◆ **Task details**: Filter the listing below down to the lines holding the word "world", and copy those lines.

(Supplied information begins)

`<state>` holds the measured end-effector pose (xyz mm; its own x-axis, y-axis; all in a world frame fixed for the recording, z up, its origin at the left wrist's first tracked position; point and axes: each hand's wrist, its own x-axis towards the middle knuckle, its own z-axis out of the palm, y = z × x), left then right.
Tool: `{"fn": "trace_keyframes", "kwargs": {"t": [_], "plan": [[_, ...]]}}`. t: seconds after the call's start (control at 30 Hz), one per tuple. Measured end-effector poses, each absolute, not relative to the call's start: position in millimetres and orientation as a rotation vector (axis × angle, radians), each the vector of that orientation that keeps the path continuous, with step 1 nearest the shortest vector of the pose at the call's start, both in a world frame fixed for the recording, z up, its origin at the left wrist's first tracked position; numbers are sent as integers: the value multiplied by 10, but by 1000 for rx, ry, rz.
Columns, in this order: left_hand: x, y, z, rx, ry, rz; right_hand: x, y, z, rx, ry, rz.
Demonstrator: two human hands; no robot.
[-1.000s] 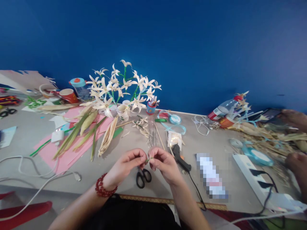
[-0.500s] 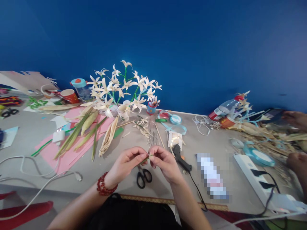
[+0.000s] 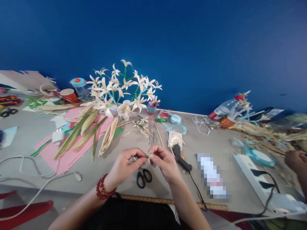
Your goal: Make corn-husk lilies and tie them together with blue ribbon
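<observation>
My left hand and my right hand meet fingertip to fingertip above the table. Both are closed in a pinch on a thin green strip, mostly hidden by the fingers. A red bead bracelet circles my left wrist. Just below the fingers lie black-handled scissors, their blades partly covered. To the right of my right hand rests a black glue gun. Green husk leaves and a pale husk bundle lie to the left of my hands.
White husk flowers stand in cups at the back. Pink paper and a white cable lie left. At right are a power strip, blue ribbon, a bottle and another person's hand.
Less of the green strip shows between my fingers, and my left fingers have shifted slightly. At far right, the other person's upper hand has left the view, leaving a phone exposed.
</observation>
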<state>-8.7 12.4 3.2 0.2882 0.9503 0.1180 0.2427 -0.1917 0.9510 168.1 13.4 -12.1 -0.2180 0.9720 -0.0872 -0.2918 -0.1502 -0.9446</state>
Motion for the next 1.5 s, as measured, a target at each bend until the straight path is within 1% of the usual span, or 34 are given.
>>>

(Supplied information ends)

◆ **Result of this task**:
`<state>` holds the measured end-effector pose (xyz mm; its own x-axis, y-axis; all in a world frame fixed for the recording, z up, its origin at the left wrist's first tracked position; point and axes: each hand's wrist, its own x-axis towards the middle knuckle, its own z-axis out of the palm, y = z × x), left then right.
Tool: `{"fn": "trace_keyframes", "kwargs": {"t": [_], "plan": [[_, ...]]}}`. t: seconds after the call's start (control at 30 Hz), one per tuple. Measured end-effector poses, each absolute, not relative to the call's start: position in millimetres and orientation as a rotation vector (axis × angle, radians), each the vector of that orientation that keeps the path continuous, with step 1 nearest the shortest vector of the pose at the call's start, both in a world frame fixed for the recording, z up, its origin at the left wrist's first tracked position; numbers are sent as integers: the value multiplied by 10, but by 1000 for rx, ry, rz.

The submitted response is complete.